Monday, 30 August 2010

IVF#1: Day 12 of Stims

Lining: 6.9mm
Right ovary: 6 follicles, largest 13.9mm
Left ovary: 3 follicles, largest 16.3mm
E2: 1218
Drugs: 150u Menopur 1xday, Suprefact 3xday

"Well that's bizarre"

These were the words that the midwife greeted with us this morning before my scan. My husband and I shared a worried look. She said that apparently my plasma hormones seem to be racing ahead of my follicles. i.e., my blood is responding correctly to the medication, but my ovaries are not as active as they should be. She said that this is especially odd considering how quickly I responded to the Menopur during my IUIs.

Also, my lining is still below 7mm. In all my monitored cycles I have never managed to break the 7mm barrier. So this cycle looks like it will feature a thin lining and low egg count, both predictors of failure. I don't think I'll be at the top of the class for this assignment.

We go back on Wednesday for another checkup, with a possible retrieval on Friday.

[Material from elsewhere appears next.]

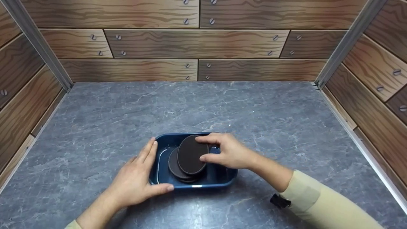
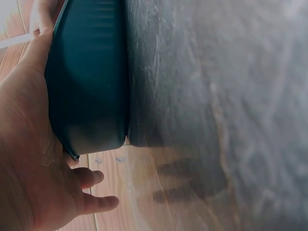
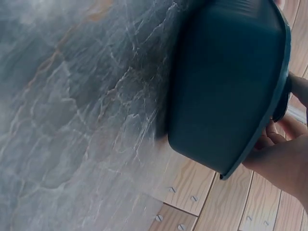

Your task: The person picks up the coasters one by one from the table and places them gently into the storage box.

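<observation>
A blue rectangular tray [image 1: 162, 159] with raised walls sits on the tabletop near the front. Inside it, round dark stitched coasters [image 1: 173, 167] lie stacked left of centre. Another dark coaster [image 1: 191, 156] is tilted above the stack, pinched at its right edge between the thumb and fingers of my right hand [image 1: 233, 152]. My left hand [image 1: 136, 178] rests around the tray's left end, fingers extended along the left rim and thumb on the front rim. In the left wrist view, two fingertips stick out past the tray's outer wall [image 2: 89, 77]. The right wrist view shows only the dark edge of the held coaster [image 3: 283, 102].
The grey marbled tabletop [image 1: 127, 108] spreads out around the tray. Wood-patterned panels [image 1: 197, 44] stand at the back and both sides, with metal posts [image 1: 337, 47] at the corners. A black clip [image 1: 279, 201] hangs by my right sleeve.
</observation>
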Tool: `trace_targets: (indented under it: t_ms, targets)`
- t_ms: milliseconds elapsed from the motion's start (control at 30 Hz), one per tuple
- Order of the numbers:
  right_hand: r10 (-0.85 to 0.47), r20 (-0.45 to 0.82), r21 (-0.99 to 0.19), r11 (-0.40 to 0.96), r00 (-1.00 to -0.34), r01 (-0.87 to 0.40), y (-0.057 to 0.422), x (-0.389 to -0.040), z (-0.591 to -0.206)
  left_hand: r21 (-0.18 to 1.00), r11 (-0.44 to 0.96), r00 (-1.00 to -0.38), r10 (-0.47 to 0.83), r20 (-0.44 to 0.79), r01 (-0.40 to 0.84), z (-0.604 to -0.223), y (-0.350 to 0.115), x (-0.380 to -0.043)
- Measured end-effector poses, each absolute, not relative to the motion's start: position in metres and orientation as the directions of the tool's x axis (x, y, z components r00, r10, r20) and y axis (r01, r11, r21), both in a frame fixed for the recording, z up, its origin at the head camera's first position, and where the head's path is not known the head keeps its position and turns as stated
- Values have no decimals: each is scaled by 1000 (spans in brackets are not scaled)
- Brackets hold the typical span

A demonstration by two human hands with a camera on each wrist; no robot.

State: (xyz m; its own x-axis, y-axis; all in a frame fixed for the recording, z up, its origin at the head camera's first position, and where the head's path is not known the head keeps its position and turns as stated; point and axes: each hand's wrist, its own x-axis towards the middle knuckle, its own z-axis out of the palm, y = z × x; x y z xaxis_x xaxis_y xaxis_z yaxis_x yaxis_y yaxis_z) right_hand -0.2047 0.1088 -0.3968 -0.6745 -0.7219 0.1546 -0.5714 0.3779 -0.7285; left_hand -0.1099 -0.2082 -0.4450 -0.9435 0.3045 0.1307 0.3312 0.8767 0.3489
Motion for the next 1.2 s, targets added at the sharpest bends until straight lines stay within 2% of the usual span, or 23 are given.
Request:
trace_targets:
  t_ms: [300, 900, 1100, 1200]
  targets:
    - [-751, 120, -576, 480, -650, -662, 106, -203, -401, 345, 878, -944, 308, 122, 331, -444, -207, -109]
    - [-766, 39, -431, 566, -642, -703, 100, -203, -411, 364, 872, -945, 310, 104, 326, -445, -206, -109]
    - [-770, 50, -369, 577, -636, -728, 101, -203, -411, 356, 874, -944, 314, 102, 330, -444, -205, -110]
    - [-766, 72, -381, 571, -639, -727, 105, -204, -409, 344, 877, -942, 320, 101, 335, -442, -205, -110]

I calculated that a retrieval on Friday would put my due date near my birthday, and this led to daydreams of joint birthday celebrations in Disneyland with matching mouse ears. I would really like that.

Friday, 27 August 2010

IVF#1: Day 9 of Stims

Lining: 6.4mm
Right ovary: 4 follicles, largest ~8mm
Left ovary: 4 or 5 follicles, largest ~10mm
E2: 461
Drugs: 150u Menopur 1xday, Suprefact 3xday

My midwife seemed fairly happy with my scan today. She said that things were growing "not too fast and not too slow". They are keeping me on the same dose of stims, and they don't want to see me until Monday. She estimates my retrieval will be at the end of next week, maybe Friday.

I am really happy with my lining. One of the great things about a slow cycle is that it is giving my endometrium a lot more time to mature, compared to my premature response during IUIs.

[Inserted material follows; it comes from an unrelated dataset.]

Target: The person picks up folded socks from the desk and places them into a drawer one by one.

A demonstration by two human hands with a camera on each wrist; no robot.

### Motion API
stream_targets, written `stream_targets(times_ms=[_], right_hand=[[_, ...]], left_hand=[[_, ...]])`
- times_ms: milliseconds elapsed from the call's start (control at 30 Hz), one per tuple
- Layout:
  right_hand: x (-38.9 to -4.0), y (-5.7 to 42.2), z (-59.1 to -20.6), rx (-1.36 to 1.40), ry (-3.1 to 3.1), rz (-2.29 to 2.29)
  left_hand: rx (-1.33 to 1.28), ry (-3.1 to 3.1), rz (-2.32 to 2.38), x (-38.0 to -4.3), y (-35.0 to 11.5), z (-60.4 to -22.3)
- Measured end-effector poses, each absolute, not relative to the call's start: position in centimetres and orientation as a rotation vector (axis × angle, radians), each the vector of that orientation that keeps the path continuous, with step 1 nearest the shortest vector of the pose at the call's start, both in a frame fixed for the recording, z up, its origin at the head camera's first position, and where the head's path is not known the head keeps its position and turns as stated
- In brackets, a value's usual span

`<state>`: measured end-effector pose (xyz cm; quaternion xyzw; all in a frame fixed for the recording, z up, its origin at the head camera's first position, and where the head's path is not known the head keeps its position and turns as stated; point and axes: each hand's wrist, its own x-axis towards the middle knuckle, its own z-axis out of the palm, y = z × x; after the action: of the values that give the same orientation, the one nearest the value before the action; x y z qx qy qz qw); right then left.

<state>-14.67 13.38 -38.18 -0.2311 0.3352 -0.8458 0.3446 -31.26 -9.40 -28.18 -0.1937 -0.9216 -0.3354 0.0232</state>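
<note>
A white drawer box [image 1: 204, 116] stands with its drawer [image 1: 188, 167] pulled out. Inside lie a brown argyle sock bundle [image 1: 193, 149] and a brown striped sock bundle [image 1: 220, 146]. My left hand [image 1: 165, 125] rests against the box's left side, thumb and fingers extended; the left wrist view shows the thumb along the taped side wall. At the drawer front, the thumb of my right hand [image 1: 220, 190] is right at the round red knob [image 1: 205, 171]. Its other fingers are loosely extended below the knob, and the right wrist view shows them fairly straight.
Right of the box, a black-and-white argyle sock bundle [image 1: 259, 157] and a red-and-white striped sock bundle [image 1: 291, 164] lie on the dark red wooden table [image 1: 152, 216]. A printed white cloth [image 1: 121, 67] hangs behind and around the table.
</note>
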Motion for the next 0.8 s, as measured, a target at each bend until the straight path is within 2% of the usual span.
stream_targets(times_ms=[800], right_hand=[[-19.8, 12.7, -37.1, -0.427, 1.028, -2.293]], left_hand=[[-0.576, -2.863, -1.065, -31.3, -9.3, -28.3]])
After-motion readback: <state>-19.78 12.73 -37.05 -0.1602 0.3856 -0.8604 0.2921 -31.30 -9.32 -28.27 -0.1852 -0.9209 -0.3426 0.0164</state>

Thank-you so much for all your comments, I am reminding myself that we only want one baby, so we just need one good embryo. It's about quality, not quantity.

And my lovely husband (who came with me to the appointment and held my hand throughout) was even thoughtful enough to ask the midwife for a print-out of my follicles because he knew I would be too shy to ask. So here they are - let's hope they're the beginning of something wonderful.

Thursday, 26 August 2010

The Drawer of Hope

If you took a quick glance looked around our home, it would look like that of any other child-free couple - holiday photos, thick novels, delicate glass ornaments on display. Open a few cupboard doors, though, and you would find some clues as to our hopes for the future. The shelf containing books like "The Land of IF". The pre-natal vitamins in the kitchen. The Pregnyl in the fridge. The needles and sharps container in the bedroom.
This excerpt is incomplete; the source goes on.